Task brief. Leaving out the pictures, reproduce each record exactly and in full.
-- Supplied information follows --
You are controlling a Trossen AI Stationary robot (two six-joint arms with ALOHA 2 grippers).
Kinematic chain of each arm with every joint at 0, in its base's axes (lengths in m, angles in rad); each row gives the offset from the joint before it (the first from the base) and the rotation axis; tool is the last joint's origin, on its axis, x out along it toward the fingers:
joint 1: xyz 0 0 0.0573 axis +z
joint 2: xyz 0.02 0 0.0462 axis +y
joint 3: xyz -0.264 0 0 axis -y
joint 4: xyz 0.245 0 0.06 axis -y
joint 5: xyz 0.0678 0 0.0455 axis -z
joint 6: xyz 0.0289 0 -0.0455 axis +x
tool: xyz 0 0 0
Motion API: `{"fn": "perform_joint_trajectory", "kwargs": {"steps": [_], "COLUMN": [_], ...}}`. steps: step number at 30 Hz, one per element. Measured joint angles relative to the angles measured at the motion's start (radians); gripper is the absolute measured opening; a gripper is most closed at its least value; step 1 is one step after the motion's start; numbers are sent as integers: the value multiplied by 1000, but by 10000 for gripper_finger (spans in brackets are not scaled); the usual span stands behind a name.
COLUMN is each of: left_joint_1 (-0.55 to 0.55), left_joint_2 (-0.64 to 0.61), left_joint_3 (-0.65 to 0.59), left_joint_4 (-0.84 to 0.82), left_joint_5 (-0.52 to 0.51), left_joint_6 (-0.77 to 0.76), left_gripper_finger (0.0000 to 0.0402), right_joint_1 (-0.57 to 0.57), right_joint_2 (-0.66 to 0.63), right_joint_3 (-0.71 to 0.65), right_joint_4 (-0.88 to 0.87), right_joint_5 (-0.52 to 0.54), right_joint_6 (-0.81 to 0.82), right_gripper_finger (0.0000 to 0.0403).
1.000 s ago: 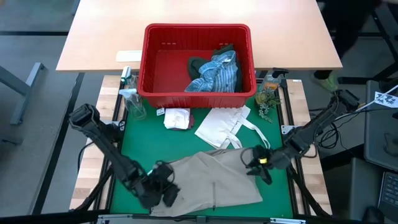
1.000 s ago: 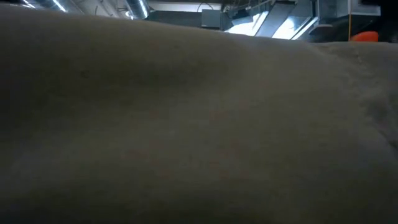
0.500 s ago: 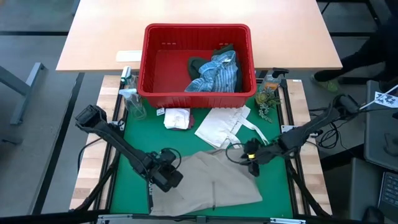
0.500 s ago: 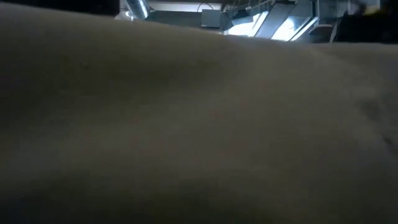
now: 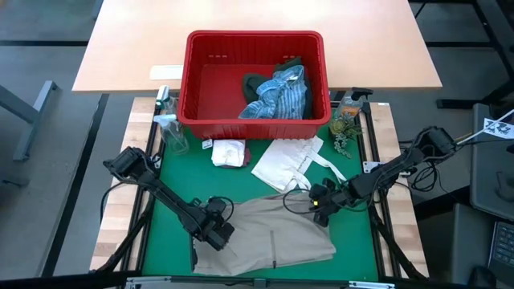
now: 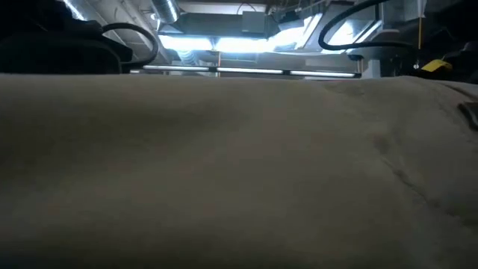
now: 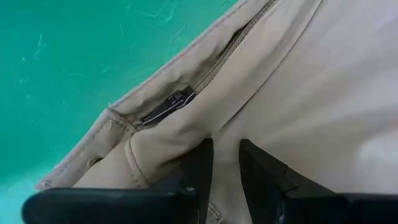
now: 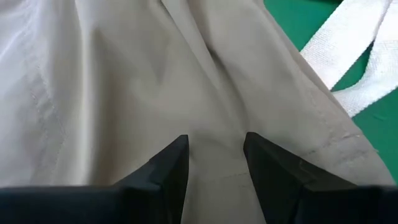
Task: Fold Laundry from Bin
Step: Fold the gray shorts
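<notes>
A red plastic bin [image 5: 255, 76] with slotted walls and a thick rim is seen at the far end of the green mat [image 5: 173, 181]. A crumpled blue-white striped shirt [image 5: 281, 95] and a dark green garment [image 5: 255, 83] are held in its right half. A tan garment [image 5: 273, 233], smooth woven cloth with a zipper and stitched seams, is spread on the near part of the mat. Its left edge is pinched between the narrow jaws of the left gripper [image 7: 225, 163]. A fold at its right edge is clamped by the right gripper [image 8: 214, 155]. A flat white tote bag [image 5: 293, 164] lies between bin and garment.
</notes>
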Motion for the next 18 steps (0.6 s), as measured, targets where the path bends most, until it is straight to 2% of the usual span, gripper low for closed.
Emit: {"fn": "perform_joint_trajectory", "kwargs": {"steps": [7, 13, 18], "left_joint_1": [-11, -31, -44], "left_joint_2": [-69, -165, -209], "left_joint_3": [0, 0, 0], "left_joint_4": [-11, -14, -15], "left_joint_5": [-3, -75, -93], "left_joint_6": [3, 5, 6], "left_gripper_finger": [55, 42, 39], "right_joint_1": [1, 1, 1], "right_joint_2": [-47, -131, -220], "right_joint_3": [-5, -7, -7], "right_joint_4": [-16, -27, -24], "right_joint_5": [-17, -38, -45], "right_joint_6": [4, 6, 6], "right_gripper_finger": [163, 163, 163]}}
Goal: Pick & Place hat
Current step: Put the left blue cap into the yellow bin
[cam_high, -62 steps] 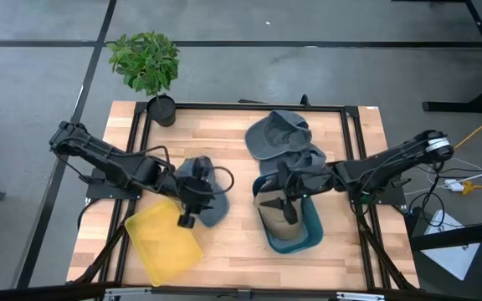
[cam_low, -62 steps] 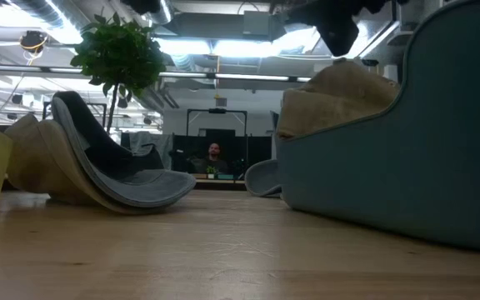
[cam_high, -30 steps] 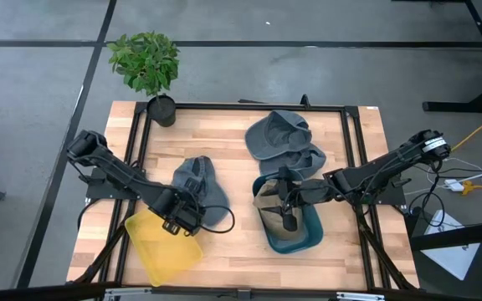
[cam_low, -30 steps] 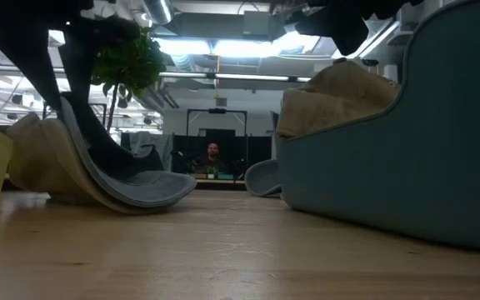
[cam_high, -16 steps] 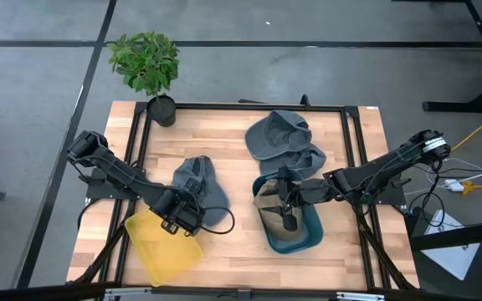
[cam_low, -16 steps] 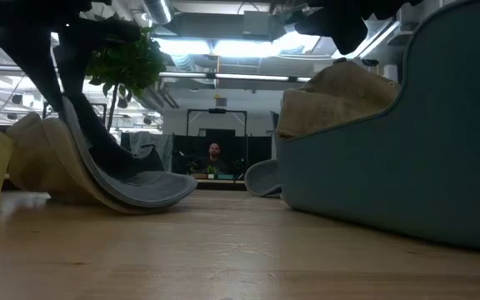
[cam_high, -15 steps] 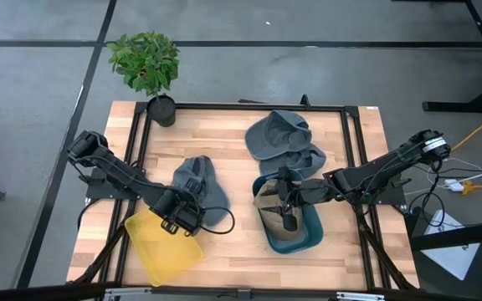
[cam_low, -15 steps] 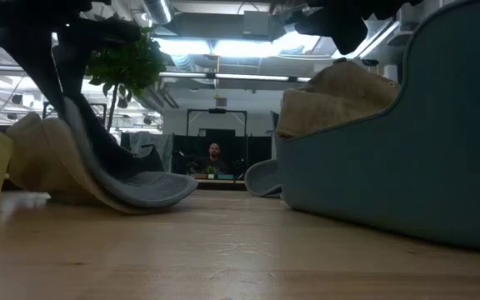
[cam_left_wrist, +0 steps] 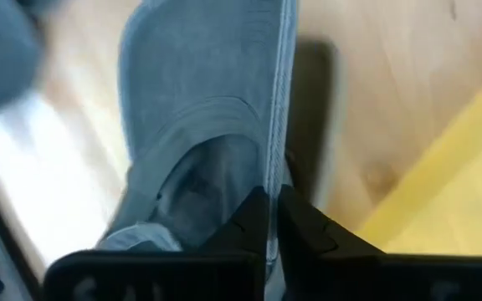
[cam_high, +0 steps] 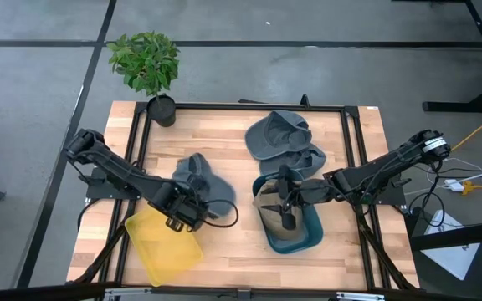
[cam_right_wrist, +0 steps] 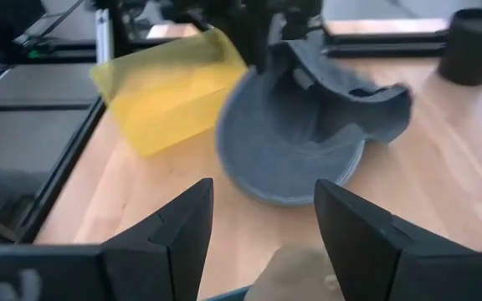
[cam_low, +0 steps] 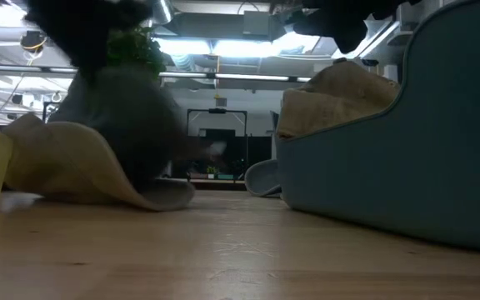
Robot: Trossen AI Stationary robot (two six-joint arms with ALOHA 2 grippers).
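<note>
At the far left of the table (cam_high: 224,251), the left arm reaches in from the table's left edge, and the left gripper (cam_high: 192,216) sits just beside the upper corner of a yellow bin (cam_high: 162,243) that lies near the front left corner. Its fingers (cam_left_wrist: 253,219) are pressed together, pinching the thin brim edge of a grey hat (cam_high: 201,186), as the left wrist view shows closely: the grey fabric rises between the two dark tips. The hat lies on the wood just right of the bin's upper corner, brim side toward the gripper, crown toward the middle of the table. In the low view the grey hat (cam_low: 119,125) looks lifted and smeared over a tan brim-like piece (cam_low: 73,171) resting on the table; what that tan piece belongs to cannot be told. A potted plant (cam_high: 147,67) stands at the back left corner.

Toward the middle, a second grey hat (cam_high: 276,134) lies near the back edge, with more grey fabric piled just in front of it. In front of that stands a teal bin (cam_high: 294,232) holding a tan hat (cam_high: 270,201).

The right arm comes in from the right edge; the right gripper (cam_high: 287,219) hovers over the teal bin, its fingers (cam_right_wrist: 167,234) spread apart and empty, pointed toward the grey hat (cam_right_wrist: 304,125).
</note>
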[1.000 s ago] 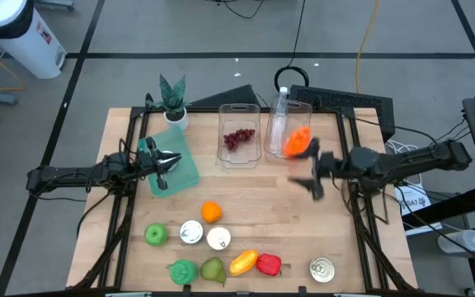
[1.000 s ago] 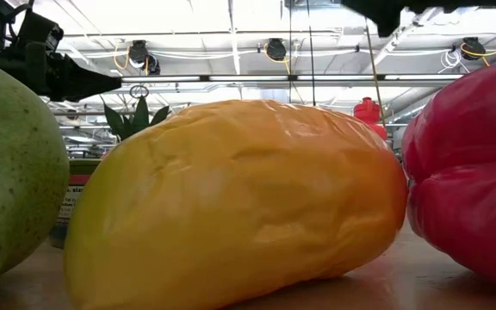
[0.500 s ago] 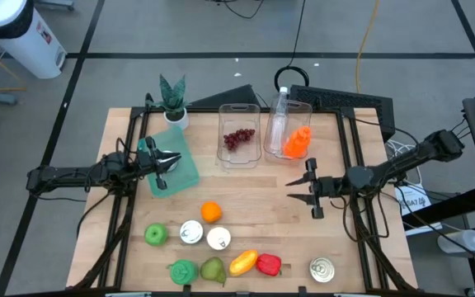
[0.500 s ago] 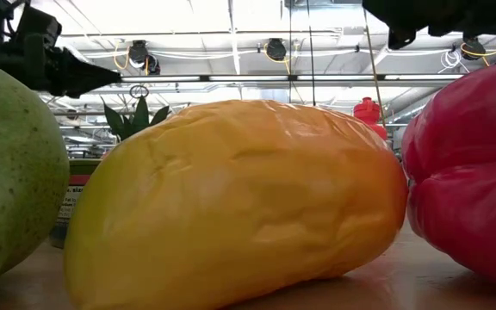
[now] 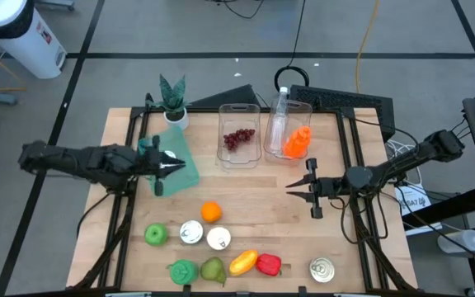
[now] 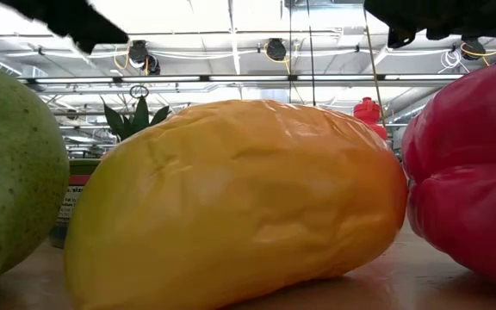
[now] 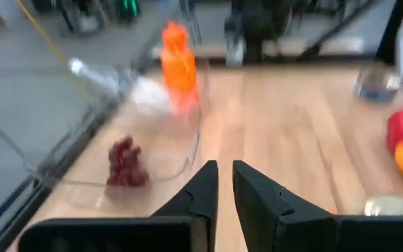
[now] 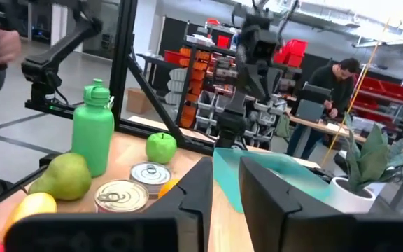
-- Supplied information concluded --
The answer.
You are controlling a Trossen AI Stationary robot (two six-joint arms with ALOHA 2 grippers).
Kinematic chain of each arm with every joint at 0, in its base's axes (lengths in m, angles in rad); each row gives the offset from the joint before it (the first from the base) and the rotation axis; tool is the last joint's origin, on its axis, x out along it toward the fingers:
joint 1: xyz 0 0 0.0573 axis +z
joint 2: xyz 0.02 0 0.0462 axis +y
joint 3: xyz -0.264 0 0 axis -y
joint 4: xyz 0.245 0 0.06 axis -y
joint 5: xyz 0.0678 0 0.0455 axis -z
joint 6: xyz 0.0289 0 -0.0455 axis +x
tool: xyz 0 0 0
Motion API: `{"fn": "perform_joint_trajectory", "kwargs": {"steps": [_], "COLUMN": [_], ...}}`. steps: step number at 30 Hz, one per element. Measured joint angles relative to the angles measured at the motion's start (radians); gripper is the absolute measured opening; a gripper is most closed at its least value; step 1 is one step after the motion's start; numbers are sent as integers: the value multiplied by 1000, but by 10000 for gripper_finger (spans in brackets are not scaled); the usual span stands behind a name.
COLUMN is each of: left_joint_1 (-0.55 to 0.55), left_joint_2 (-0.64 to 0.61), left_joint_3 (-0.65 to 0.59), left_joint_4 (-0.84 to 0.82), left_joint_5 (-0.52 to 0.51), left_joint_6 (-0.77 to 0.76), left_gripper_finger (0.0000 to 0.0402), right_joint_1 (-0.57 to 0.57), right_joint_2 (-0.66 to 0.63), right_joint_3 (-0.71 to 0.65), right_joint_4 (-0.88 to 0.87), right_joint_5 (-0.52 to 0.54), right_joint_6 (-0.81 to 0.82), right_gripper_finger (0.0000 to 0.0403).
1.000 s ago: 
1.000 s ago: 
0.500 s ago: 
0.500 s ago: 
now: 
now: 
now: 
now: 
Task: Fold Laundry from Bin
Step: Fold the gray shorts
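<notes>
A red plastic bin [image 5: 255, 76] with slotted walls and a thick rim is seen at the far end of the green mat [image 5: 173, 181]. A crumpled blue-white striped shirt [image 5: 281, 95] and a dark green garment [image 5: 255, 83] are held in its right half. A tan garment [image 5: 273, 233], smooth woven cloth with a zipper and stitched seams, is spread on the near part of the mat. Its left edge is pinched between the narrow jaws of the left gripper [image 7: 225, 163]. A fold at its right edge is clamped by the right gripper [image 8: 214, 155]. A flat white tote bag [image 5: 293, 164] lies between bin and garment.
</notes>
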Motion for the next 18 steps (0.6 s), as measured, targets where the path bends most, until it is straight to 2% of the usual span, gripper low for closed.
Emit: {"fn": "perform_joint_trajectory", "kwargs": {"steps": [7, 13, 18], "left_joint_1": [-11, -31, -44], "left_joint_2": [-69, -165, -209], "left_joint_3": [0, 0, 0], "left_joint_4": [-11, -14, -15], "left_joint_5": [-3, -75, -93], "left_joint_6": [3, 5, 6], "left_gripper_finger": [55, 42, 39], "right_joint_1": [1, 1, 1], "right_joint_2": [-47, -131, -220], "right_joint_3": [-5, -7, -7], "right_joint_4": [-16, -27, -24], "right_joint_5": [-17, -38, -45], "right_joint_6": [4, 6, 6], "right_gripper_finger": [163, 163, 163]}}
Goal: Pick & Place hat
Current step: Put the left blue cap into the yellow bin
[cam_high, -62 steps] 
[cam_low, -62 steps] 
[cam_high, -30 steps] 
[cam_low, -30 steps] 
[cam_high, -16 steps] 
[cam_low, -16 steps] 
[cam_high, -15 steps] 
[cam_low, -15 steps] 
[cam_left_wrist, +0 steps] 
[cam_high, +0 steps] 
[cam_right_wrist, +0 steps] 
[cam_low, +0 steps] 
Robot: Trossen AI Stationary robot (two six-joint arms with ALOHA 2 grippers).
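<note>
At the far left of the table (cam_high: 224,251), the left arm reaches in from the table's left edge, and the left gripper (cam_high: 192,216) sits just beside the upper corner of a yellow bin (cam_high: 162,243) that lies near the front left corner. Its fingers (cam_left_wrist: 253,219) are pressed together, pinching the thin brim edge of a grey hat (cam_high: 201,186), as the left wrist view shows closely: the grey fabric rises between the two dark tips. The hat lies on the wood just right of the bin's upper corner, brim side toward the gripper, crown toward the middle of the table. In the low view the grey hat (cam_low: 119,125) looks lifted and smeared over a tan brim-like piece (cam_low: 73,171) resting on the table; what that tan piece belongs to cannot be told. A potted plant (cam_high: 147,67) stands at the back left corner.

Toward the middle, a second grey hat (cam_high: 276,134) lies near the back edge, with more grey fabric piled just in front of it. In front of that stands a teal bin (cam_high: 294,232) holding a tan hat (cam_high: 270,201).

The right arm comes in from the right edge; the right gripper (cam_high: 287,219) hovers over the teal bin, its fingers (cam_right_wrist: 167,234) spread apart and empty, pointed toward the grey hat (cam_right_wrist: 304,125).
</note>
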[1.000 s ago] 
[1.000 s ago] 
[0.500 s ago] 
[0.500 s ago] 
[now] 
[now] 
[now] 
[now] 

There's nothing left to add to the output.